- [Work task]
Everything from the first line of the data below through the line that contains "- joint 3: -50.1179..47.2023" should be written out exactly, please, and nothing more; the pictures stay out.
-- Input follows --
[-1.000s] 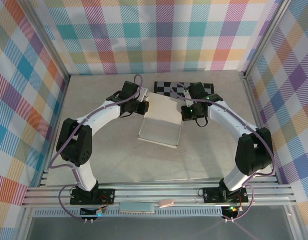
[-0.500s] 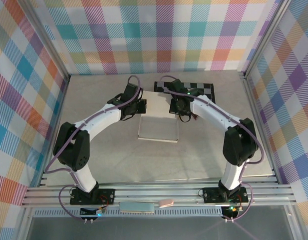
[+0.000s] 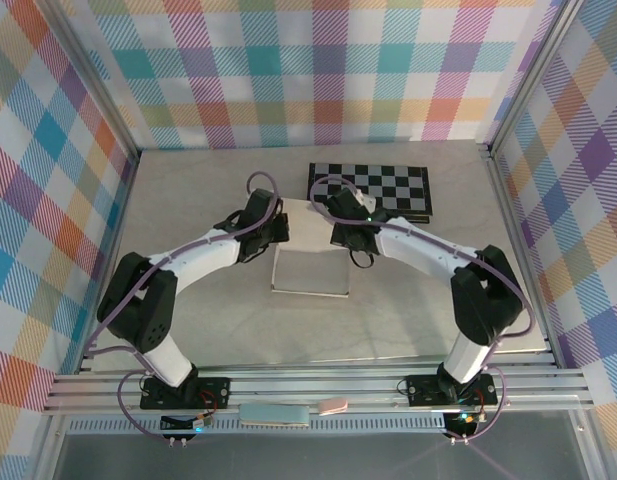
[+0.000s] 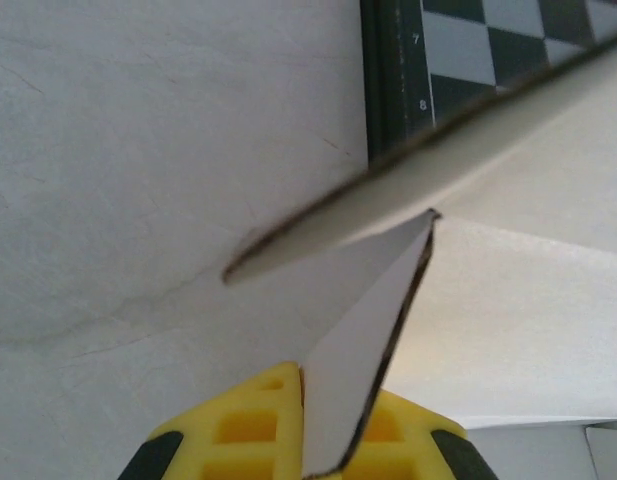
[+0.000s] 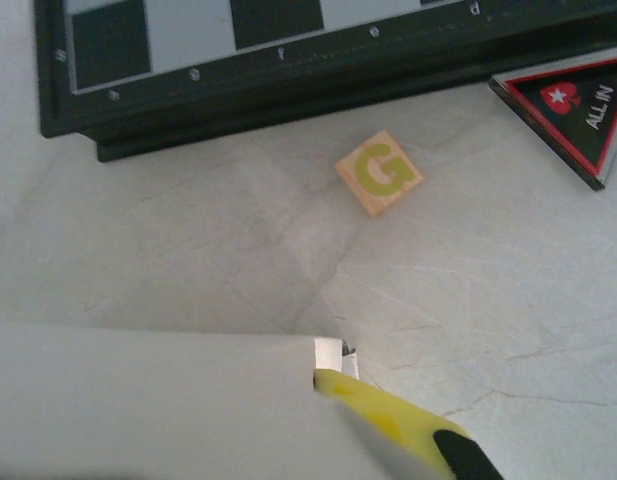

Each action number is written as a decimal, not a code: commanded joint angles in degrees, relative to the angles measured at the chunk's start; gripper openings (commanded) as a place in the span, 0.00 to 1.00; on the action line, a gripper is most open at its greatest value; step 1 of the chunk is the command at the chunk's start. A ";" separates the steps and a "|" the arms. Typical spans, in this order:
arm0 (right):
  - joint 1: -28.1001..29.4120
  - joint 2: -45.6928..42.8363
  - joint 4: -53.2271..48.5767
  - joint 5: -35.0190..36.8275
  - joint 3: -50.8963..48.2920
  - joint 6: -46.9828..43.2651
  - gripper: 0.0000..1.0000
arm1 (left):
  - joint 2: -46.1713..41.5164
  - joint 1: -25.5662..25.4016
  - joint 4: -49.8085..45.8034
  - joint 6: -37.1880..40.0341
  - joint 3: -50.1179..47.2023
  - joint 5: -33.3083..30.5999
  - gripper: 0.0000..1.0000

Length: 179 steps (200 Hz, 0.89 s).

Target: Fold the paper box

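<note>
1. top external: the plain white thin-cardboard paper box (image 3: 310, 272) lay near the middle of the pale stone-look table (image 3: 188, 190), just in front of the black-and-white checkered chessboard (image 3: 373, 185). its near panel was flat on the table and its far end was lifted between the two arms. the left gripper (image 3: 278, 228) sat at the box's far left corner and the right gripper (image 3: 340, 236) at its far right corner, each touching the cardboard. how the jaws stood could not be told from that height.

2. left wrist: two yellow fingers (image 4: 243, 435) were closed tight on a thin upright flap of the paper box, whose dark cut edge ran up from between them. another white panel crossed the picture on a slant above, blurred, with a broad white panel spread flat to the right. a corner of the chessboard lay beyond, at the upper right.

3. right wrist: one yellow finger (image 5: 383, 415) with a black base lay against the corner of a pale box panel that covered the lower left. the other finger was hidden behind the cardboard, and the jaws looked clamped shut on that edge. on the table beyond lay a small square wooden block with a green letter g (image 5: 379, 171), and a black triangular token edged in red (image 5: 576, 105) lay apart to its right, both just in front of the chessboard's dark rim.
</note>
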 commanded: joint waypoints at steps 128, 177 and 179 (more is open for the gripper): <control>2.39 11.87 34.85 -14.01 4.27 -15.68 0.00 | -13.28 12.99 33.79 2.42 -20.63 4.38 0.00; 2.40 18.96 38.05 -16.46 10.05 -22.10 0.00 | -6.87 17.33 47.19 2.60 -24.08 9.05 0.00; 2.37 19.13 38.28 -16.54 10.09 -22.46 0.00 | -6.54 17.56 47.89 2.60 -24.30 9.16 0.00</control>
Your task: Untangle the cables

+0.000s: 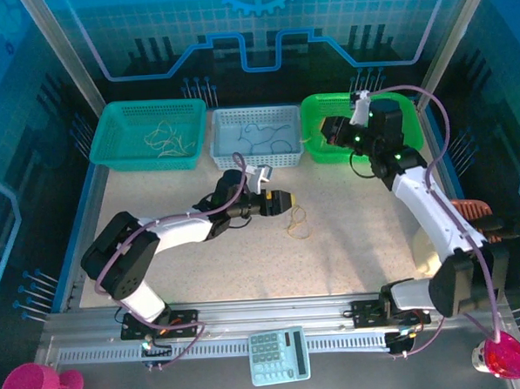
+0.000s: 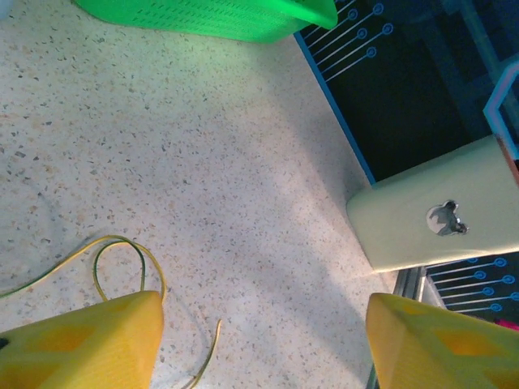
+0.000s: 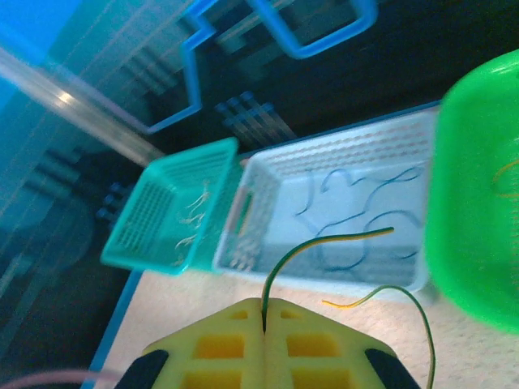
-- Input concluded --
- [Result below]
[-1.000s] 
[-0.500s] 
[+0.000s] 
[+0.000s] 
[+0.000s] 

Each action number is written as a decimal, not a code: commanded joint angles in degrees, relative to the angles measured at the chunk's start; gripper openings (commanded) as a place in the span, 0.00 to 1.00; on the action line, a gripper is most open at its greatest value; step 1 of the chunk is the command at the chunk's start. A ";" separates the steps and a "|" the arms. Typical spans, in this order:
arm0 (right):
  - joint 1: -28.1001..29.4120
  - joint 2: -45.6928..42.8363
  - joint 4: -53.2271..48.5767
  - joint 5: -35.0190..36.8275
  - joint 3: -50.8963..48.2920
  - joint 6: -46.9828..43.2651
  - gripper: 0.0000..1.0000
arm1 (left):
  - joint 2: -46.1713..41.5164
  - joint 1: -25.5662..25.4016
  - joint 4: -49.8085..45.8034
  - joint 6: -37.1880..40.0341
  - joint 3: -50.1179..47.2023

The answer is complete.